The days of playing spot-the-camera at speed-traps around Hawke's Bay have gone with the removal of the last of the pole-mounted boxes which possibly acted as more of a deterrent than the cameras themselves.
Eastern Police District road policing manager Matt Broderick confirmed "old generation" cameras have been removed from Meeanee Quay and Kennedy Rd, Napier, and Pakowhai and Karamu Rds in Hastings.
At the same time there are no Hawke's Bay, nor wider Eastern District, locations on a recently-established list of 56 Safe Speed Camera Sites nationwide, Mr Broderick revealing several sites assessed for the project had not met the criteria for the higher-risk sites, including the degree to which unsafe speed was a factor.
The Eastern Region does, however, have three van-based cameras, and "heaps" of other speed detection units in police vehicles.
The four sites which have been removed were four of the oldest safe-speed camera sites in New Zealand, where static speed cameras were introduced in 1993, initially as "wet-film" cameras, requiring the periodic gathering of film from the sites. Later technology enabled details and images to be relayed direct from sites to central computers.
Despite the number of sites, there was often just one camera operating in the area, or none at times when repairs were necessary or when cameras had been commandeered for use in other regions.
The advent of digital technology enabled details to be transmitted to central computers, and speed-camera programmes expanded with the use of cameras in parked vans and others such as hand-held speed detectors.
While the establishment of the original fixed sites throughout New Zealand was reported to have contributed to cuts of more than 20 per cent in the vicinity of urban sites in the first year, the site on Meeanee Quay, a sector of State Highway 2 through Napier, was one of the most active in New Zealand.
The traffic flow diminished with the opening of the Hawke's Bay Expressway northern extension at the end of 2003, but thoughts of abandoning the site were rejected, supported by figures in 2006 showing 4113 tickets had been issued in 12 months — 1000 more than the next busiest camera in the area, mobile unit site on Taradale Rd.
At the time it was reported 33,061 speeding infringements at static and mobile sites had been detected in a year in the police Eastern District, which stretches from East Cape to Norsewood. There had been a peak of 41,424 in the year to mid 2004.

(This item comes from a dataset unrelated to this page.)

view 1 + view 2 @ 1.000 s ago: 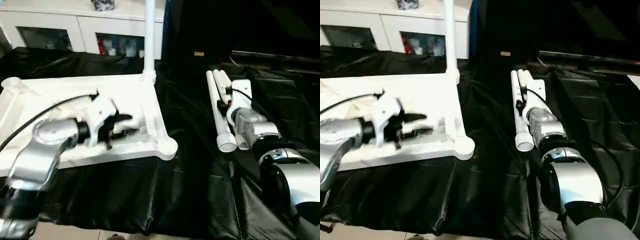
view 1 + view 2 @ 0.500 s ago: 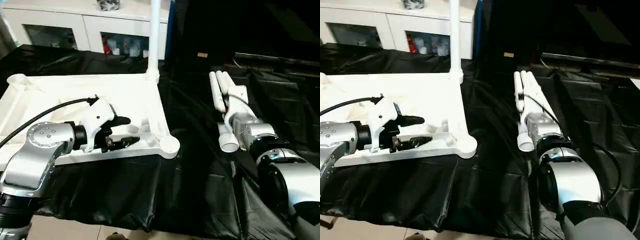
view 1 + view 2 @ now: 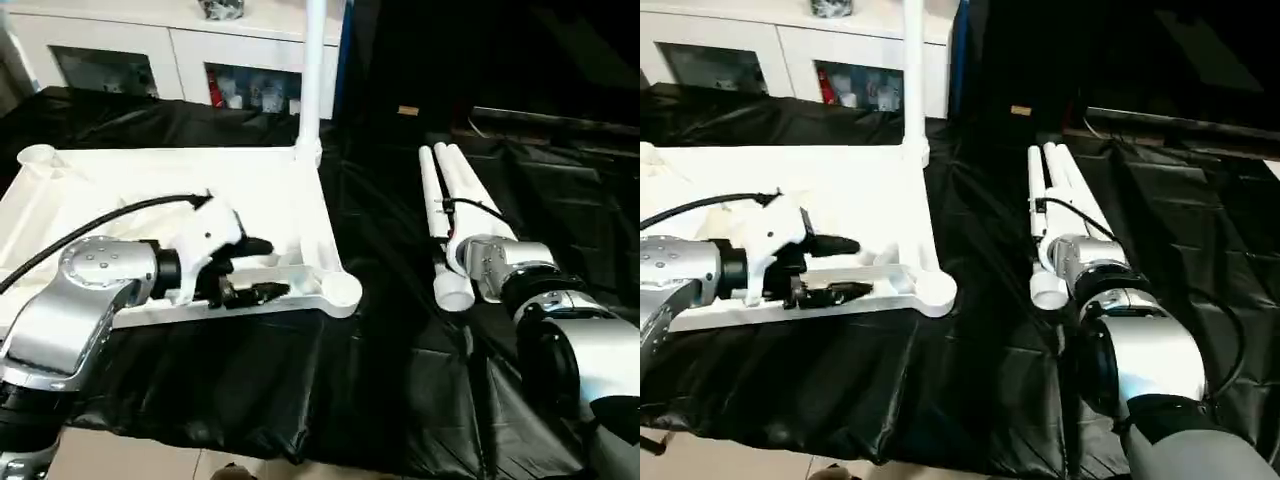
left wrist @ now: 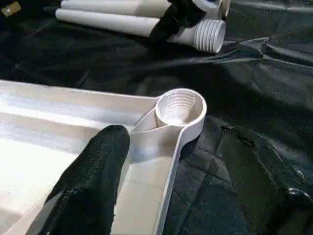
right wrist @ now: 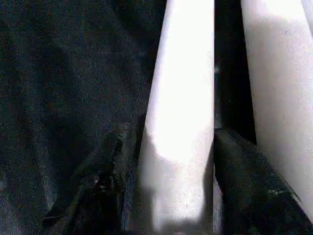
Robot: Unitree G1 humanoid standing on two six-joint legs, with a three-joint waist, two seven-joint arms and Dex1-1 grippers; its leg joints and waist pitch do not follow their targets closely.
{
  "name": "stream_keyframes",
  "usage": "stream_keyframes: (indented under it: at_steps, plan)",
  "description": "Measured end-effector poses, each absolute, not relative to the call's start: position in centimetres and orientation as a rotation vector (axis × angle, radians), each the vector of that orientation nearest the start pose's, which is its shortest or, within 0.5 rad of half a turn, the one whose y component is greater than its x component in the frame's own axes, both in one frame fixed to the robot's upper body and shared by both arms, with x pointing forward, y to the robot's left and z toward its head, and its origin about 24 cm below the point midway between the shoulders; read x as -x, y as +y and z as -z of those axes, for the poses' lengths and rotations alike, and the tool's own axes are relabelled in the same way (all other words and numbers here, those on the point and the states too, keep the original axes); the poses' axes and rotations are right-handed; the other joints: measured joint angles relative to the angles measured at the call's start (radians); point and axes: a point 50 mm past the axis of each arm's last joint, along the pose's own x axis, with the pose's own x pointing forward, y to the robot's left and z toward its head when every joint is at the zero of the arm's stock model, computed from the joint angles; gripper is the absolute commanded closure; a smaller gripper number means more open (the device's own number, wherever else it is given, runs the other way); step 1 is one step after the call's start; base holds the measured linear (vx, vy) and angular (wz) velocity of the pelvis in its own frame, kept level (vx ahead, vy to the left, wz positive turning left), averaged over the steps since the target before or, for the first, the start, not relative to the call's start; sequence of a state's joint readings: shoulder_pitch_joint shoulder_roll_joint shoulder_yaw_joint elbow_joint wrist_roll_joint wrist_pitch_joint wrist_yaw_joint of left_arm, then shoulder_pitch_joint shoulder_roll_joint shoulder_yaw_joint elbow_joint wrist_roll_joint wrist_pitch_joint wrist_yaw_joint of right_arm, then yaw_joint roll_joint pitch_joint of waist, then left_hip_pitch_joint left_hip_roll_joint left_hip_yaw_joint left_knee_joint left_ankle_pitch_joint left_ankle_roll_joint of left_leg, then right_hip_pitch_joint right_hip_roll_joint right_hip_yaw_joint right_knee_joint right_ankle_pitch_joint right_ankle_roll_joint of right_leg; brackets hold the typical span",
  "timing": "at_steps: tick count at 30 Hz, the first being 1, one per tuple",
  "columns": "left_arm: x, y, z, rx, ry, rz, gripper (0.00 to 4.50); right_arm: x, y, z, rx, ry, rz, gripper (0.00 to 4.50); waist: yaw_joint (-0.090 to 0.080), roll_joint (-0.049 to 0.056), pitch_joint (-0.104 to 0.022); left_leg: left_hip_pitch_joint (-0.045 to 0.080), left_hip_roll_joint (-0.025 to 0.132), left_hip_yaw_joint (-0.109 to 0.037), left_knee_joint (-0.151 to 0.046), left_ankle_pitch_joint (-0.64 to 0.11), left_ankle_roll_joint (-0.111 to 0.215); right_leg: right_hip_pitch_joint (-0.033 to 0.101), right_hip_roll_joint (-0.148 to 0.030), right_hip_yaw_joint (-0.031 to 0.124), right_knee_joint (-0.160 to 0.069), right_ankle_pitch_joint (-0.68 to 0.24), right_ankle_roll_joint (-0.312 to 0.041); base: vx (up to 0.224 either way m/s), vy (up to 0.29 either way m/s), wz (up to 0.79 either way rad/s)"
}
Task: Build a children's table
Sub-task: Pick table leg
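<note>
Head camera, left eye view: the tabletop [image 3: 120, 190] is lying underside up on the black cloth [image 3: 380, 330], on the robot's left. One leg is already standing upright in the far corner socket [image 3: 308, 152]. The near corner socket [image 3: 341, 290] is sitting empty, facing upward. The left gripper [image 3: 262, 268] is hovering at the tabletop's near rim, fingers parted around it, one above and one below, pointing toward that empty socket; whether they are touching the rim cannot be told. The loose legs [image 3: 445, 215] are lying side by side on the cloth on the robot's right, long axes running away from the robot, threaded ends nearest. The right forearm is lying directly over them.

Right eye view: the same layout is showing. The right arm is plainly the nearer one to the loose legs; the left is the nearer one to the open socket.

Left wrist view: one black finger [image 4: 93, 181] is resting just inside the rim, with the threaded socket [image 4: 179, 108] lying just beyond it.

Right wrist view: the right gripper [image 5: 171, 161] is straddling one leg [image 5: 183, 98], a finger on either side, narrowly set to the tube's width; a firm clamp cannot be confirmed. The tube's long axis is running straight ahead along the fingers, so, in my judgement, the grip is well aligned for lifting.
</note>
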State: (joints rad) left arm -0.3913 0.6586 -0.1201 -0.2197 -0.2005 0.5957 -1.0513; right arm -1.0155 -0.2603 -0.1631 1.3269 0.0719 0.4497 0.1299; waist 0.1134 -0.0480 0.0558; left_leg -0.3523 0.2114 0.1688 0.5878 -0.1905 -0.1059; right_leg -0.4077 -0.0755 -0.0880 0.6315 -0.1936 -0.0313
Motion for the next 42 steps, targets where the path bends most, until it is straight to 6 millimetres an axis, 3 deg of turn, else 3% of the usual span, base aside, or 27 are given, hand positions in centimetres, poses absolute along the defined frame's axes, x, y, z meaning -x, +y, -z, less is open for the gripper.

In the year to mid 2013 just 805 infringements were detected at Meeanee Quay site, the camera in Kennedy Rd, between Riverbend Rd and Konini Cr had assumed top-box status with 833, albeit more than 400 down on the previous year.
According to latest statistics, there were 23,479 camera-issued offence notices in the Hawke's Bay police area last year, compared with 18,007 the previous year, which Mr Broderick would reflect camera "deployment matters" rather than any great swing in driver behaviour.
He said yesterday the technology at Meeanee Quay, and Kennedy, Pakowhai and Karamu Rds had "reached end of life" and the fixtures were decommissioned and removed since June last year as part of the Static Camera Expansion Programme.
The concept of speed cameras has been around almost as long as the motor vehicle, Wikipedia quoting Popular Mechanic reporting on a 1905 patent for a "Time Recording Camera for Trapping Motorists."